Caution: Attention All Unruly Bathroom Users! Preferred Potties Persuade Public to be Proactive in Proper Paper Policing In a shocking revelation that surely left bathroom-goers flushed with confusion, a leading toilet maker has issued a cautionary tale regarding the proper usage of their porcelain thrones

Caution: Attention All Unruly Bathroom Users! Preferred Potties Persuade Public to be Proactive in Proper Paper Policing

In a shocking revelation that surely left bathroom-goers flushed with confusion, a leading toilet maker has issued a cautionary tale regarding the proper usage of their porcelain thrones. The dramatic statement? Please, oh please, resist the urge to use toilet paper as a seat cover. The horror!

Marveling at the audacity of some of its clientele, the company delicately elucidated that the luxurious lavatories they design are indeed equipped with a fine layer of sanitary swaddling. One can only imagine the shock on the faces of those who dared to cover up these pristine perches with the lowly paper rolls meant for, well, other business.

“We understand the necessity of maintaining a semblance of decorum within the walls of our water closets,” lamented a spokesperson for the manufacturer. “But the indiscriminate waste of that oh-so-soft paper goodness is simply beyond the pale. We implore you, dear patrons, to heed our humble plea and embargo the reckless use of toilet paper as makeshift seat shields.”

The perplexing practice of paper padding apparently reached new levels of absurdity, prompting the toilet maker to initiate a public service announcement. Urging vigilance in the upkeep of their high-tech commodes, the manufacturer revealed that their meticulously engineered lavatories are more than equipped to handle the bare bums of patronage. What a relief!

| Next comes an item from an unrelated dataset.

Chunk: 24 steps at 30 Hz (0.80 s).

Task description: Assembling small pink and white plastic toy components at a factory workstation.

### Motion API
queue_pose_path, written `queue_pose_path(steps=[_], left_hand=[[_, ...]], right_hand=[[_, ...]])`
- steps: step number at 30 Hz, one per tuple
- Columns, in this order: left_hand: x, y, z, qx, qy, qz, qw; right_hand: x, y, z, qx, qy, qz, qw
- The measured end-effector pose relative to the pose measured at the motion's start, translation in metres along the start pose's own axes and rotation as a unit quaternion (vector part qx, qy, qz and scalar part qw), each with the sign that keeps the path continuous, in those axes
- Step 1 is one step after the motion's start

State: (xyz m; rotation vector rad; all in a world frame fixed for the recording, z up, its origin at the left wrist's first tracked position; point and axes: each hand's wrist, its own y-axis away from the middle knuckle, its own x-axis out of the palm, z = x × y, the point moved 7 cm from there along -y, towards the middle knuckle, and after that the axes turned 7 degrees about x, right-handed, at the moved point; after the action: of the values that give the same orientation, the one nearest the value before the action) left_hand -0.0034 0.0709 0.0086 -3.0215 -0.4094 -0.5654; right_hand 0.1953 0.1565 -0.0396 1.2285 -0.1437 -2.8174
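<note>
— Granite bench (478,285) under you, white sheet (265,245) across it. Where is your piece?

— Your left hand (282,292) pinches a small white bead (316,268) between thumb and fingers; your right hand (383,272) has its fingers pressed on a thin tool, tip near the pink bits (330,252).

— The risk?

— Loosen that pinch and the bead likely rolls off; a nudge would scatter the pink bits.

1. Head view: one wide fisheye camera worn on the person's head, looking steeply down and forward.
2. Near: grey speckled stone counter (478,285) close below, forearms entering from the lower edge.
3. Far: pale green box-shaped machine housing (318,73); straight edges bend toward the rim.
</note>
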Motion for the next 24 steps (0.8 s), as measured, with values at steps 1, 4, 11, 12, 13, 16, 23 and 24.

In a dramatic turn of events, a confounded customer shared their harrowing experience with the renegade paper purveyors. “I couldn’t believe my eyes when I sauntered into the lavatory and witnessed the sacrilegious act of paper desecration,” wailed the woeful witness. “To think that the sacred seat of porcelain providence would be sullied by such an affront to etiquette!”

The clandestine cabal of rogue toilet paper users has since been put on notice, as the manufacturer vows to defend the honor of their elegant commodes against any unsanctioned paper parties. The call has been sounded, and any future transgressors must be made aware of the dire consequences of such heinous acts of seat-sequestering sacrilege.

While the notion of wrapping the throne in pristine paper might seem like a noble act of sanitary chivalry, let us heed the cautionary tale woven by the toilet maker. The fragile ecosystem of the commode must be preserved at all costs, and the wanton waste of toilet paper as disposable drapery is simply untenable.

So, dear reader, take heed. The next time you find yourself in the sacred confines of a sumptuous stall, think twice before reaching for that innocuous roll of paper. Remember the words of the manufacturer, and let us pledge to protect the sanctity of our porcelain palaces with the reverence they deserve.